§ **TASK REQUIREMENTS**
Print the listing below word for word, but drop any pictures it contains.

§ **SUPPLIED MATERIAL**
§
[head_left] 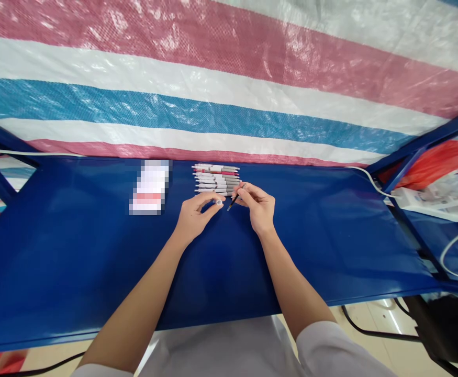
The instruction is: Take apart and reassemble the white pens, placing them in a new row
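Note:
Over the middle of the blue table [221,256], my left hand [195,209] is closed, thumb and fingers pinching a small white tube [219,202], probably part of a pen, whose round open end faces me. To its right, my right hand [260,207] is closed on a thin dark pen refill [233,201] that slants down to the left. A short gap separates the refill from the white tube. Just beyond both hands lies a row of several white and grey pens [213,179], one with red on it. The fingers of my right hand partly cover the row's near right end.
Left of the pens lies a blurred white rectangular item [149,187]. Striped plastic sheeting [229,78] hangs behind the table. At the right, a white power strip [428,204] and a red plastic bag [436,162] sit beyond the blue frame. A white cable [364,172] runs along the back edge.

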The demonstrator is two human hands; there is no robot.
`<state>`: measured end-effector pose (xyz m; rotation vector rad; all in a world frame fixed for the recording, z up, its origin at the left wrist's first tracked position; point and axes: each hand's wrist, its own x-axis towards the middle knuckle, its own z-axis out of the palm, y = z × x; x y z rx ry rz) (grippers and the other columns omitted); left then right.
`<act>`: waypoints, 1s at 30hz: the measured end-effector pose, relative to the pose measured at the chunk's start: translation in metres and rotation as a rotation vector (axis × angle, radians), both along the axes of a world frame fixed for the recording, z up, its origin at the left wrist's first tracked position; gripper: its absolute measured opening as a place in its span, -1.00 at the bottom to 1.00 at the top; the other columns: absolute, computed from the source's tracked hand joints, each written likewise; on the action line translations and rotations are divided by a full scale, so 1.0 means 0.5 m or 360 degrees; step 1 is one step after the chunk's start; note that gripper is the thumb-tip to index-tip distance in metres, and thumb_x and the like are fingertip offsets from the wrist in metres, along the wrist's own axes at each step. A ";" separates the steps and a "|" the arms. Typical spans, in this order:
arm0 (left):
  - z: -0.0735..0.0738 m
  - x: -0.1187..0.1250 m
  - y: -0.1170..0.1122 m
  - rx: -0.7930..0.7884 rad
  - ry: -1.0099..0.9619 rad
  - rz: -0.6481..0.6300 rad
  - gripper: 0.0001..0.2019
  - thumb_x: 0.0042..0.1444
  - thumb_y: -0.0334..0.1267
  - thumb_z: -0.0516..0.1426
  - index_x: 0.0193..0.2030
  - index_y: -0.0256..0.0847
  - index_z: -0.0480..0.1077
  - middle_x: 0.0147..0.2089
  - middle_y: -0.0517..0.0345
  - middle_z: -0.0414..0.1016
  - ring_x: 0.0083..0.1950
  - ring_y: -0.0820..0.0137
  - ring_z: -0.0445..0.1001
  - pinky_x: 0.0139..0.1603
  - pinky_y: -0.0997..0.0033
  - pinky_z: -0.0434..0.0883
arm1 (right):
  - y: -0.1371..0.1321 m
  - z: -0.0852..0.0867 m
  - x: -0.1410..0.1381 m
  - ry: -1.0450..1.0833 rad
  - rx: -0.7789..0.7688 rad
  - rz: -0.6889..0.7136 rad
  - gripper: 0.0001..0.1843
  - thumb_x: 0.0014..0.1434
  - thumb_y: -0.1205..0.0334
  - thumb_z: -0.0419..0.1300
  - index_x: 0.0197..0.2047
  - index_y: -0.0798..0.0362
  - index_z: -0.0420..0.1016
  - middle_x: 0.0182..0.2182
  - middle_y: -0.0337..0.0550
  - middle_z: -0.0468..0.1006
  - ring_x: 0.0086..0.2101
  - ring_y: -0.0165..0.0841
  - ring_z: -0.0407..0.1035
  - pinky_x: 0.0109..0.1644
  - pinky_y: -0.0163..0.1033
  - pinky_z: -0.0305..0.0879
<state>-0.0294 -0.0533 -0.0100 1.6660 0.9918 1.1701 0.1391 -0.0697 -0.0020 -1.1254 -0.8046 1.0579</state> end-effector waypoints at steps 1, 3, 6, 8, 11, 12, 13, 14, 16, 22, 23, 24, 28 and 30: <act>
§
§ **SOLVED EXERCISE**
[head_left] 
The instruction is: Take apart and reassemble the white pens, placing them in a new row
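Note:
Over the middle of the blue table [221,256], my left hand [195,209] is closed, thumb and fingers pinching a small white tube [219,202], probably part of a pen, whose round open end faces me. To its right, my right hand [260,207] is closed on a thin dark pen refill [233,201] that slants down to the left. A short gap separates the refill from the white tube. Just beyond both hands lies a row of several white and grey pens [213,179], one with red on it. The fingers of my right hand partly cover the row's near right end.
Left of the pens lies a blurred white rectangular item [149,187]. Striped plastic sheeting [229,78] hangs behind the table. At the right, a white power strip [428,204] and a red plastic bag [436,162] sit beyond the blue frame. A white cable [364,172] runs along the back edge.
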
The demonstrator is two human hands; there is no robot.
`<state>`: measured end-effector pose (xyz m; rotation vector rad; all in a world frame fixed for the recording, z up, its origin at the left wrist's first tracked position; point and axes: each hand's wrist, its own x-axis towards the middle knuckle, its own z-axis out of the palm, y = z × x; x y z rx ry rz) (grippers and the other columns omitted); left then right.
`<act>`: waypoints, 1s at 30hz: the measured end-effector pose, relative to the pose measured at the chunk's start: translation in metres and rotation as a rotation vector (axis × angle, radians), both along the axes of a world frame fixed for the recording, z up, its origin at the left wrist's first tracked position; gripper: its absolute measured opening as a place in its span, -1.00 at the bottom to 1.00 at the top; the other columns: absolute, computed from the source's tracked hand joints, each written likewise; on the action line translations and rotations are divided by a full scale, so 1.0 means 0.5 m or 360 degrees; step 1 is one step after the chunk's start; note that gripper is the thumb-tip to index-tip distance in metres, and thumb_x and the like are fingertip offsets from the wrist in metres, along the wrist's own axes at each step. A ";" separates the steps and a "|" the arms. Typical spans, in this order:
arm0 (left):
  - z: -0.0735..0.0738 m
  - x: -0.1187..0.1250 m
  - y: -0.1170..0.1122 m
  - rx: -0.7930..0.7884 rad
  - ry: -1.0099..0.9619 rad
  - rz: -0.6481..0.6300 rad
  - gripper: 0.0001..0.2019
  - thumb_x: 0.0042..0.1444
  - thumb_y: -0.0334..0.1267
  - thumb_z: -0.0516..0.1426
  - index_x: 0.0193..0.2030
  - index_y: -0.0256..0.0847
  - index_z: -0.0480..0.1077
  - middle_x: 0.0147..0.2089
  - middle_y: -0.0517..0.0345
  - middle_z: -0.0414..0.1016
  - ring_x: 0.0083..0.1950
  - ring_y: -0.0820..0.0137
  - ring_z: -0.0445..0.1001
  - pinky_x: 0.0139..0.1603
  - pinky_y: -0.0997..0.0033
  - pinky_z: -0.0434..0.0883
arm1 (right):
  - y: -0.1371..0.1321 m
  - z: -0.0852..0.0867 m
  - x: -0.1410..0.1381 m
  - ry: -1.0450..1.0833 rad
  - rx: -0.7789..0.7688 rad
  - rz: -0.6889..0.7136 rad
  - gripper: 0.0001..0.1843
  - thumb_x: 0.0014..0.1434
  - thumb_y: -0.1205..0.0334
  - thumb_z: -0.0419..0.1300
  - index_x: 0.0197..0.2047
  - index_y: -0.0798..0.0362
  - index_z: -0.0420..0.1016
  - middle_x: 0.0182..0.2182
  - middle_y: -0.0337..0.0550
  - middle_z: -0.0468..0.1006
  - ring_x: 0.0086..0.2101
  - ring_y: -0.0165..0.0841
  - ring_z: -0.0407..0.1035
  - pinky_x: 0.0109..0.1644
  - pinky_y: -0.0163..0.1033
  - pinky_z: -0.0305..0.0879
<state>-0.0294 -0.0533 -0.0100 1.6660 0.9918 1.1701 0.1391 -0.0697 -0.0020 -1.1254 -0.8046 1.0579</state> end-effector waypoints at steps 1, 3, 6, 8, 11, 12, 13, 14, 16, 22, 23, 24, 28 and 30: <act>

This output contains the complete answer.